Pull out every line of the listing below where "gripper" appears.

---*---

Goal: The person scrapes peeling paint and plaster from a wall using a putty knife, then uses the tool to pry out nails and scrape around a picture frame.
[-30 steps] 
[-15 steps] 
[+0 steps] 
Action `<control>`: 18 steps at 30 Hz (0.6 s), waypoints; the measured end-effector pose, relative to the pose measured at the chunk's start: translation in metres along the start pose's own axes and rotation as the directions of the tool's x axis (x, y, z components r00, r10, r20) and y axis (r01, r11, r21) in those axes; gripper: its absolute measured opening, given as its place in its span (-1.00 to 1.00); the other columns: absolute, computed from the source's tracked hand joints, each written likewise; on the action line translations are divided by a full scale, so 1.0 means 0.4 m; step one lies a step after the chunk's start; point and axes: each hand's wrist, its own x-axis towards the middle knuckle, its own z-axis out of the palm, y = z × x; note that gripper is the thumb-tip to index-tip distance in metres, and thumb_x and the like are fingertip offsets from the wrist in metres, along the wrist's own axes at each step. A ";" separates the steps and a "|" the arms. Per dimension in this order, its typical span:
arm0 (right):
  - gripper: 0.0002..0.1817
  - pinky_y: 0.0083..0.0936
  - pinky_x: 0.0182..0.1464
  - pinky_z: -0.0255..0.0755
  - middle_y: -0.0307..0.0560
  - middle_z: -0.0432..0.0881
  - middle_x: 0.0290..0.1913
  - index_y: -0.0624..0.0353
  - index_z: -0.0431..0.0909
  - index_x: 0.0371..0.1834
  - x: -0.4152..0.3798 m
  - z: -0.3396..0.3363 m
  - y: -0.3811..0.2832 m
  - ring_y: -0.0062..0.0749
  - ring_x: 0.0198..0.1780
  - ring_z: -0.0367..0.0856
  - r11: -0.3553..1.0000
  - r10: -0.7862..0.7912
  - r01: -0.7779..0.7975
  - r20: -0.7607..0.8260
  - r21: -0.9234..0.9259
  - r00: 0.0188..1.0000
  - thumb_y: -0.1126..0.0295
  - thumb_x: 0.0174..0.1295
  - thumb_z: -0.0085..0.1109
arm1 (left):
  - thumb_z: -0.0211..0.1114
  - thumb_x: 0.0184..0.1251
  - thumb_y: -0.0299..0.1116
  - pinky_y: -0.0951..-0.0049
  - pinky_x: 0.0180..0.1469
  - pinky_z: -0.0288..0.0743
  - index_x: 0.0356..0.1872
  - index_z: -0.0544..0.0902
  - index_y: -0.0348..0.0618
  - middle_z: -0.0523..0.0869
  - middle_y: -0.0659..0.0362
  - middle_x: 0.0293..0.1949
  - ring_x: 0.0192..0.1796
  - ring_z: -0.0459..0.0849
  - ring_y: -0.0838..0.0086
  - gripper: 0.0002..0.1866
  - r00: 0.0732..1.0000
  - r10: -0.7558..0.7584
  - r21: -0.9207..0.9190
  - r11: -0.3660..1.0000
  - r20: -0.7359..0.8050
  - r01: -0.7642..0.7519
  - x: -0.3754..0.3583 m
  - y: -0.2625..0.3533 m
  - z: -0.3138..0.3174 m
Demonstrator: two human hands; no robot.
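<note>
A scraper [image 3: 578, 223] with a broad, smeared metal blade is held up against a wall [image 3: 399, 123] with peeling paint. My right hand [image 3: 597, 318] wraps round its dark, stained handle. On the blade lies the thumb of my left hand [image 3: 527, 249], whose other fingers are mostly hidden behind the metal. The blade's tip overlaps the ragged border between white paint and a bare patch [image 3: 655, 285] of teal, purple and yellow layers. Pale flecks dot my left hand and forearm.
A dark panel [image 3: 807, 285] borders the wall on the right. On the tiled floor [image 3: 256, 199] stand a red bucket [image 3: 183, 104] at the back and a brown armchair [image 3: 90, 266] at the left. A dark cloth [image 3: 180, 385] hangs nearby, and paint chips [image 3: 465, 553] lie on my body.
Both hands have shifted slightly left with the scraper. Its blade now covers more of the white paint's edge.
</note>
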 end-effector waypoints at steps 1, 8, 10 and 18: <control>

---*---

= Task result =
Action `<control>`: 18 steps at 30 Hz (0.6 s), waypoints; the measured end-effector pose, relative to the pose measured at the chunk's start: translation in metres along the start pose's own axes and rotation as the directions of the tool's x axis (x, y, z components r00, r10, r20) and y axis (r01, r11, r21) in those axes; gripper: its absolute measured opening, given as its place in its span (-1.00 to 1.00); the other columns: absolute, computed from the source's tracked hand joints, each written likewise; on the action line translations are divided by a full scale, so 1.0 means 0.4 m; step one lies a step after the chunk's start; point and axes: each hand's wrist, its own x-axis towards the middle knuckle, its own z-axis out of the palm, y = z × x; note that gripper is the thumb-tip to index-tip distance in metres, and thumb_x and the like are fingertip offsets from the wrist in metres, along the wrist's own axes at each step. A ";" separates the steps and a "|" the arms. Per dimension in this order, its typical span:
  - gripper: 0.0002..0.1817
  - gripper: 0.0002..0.1866

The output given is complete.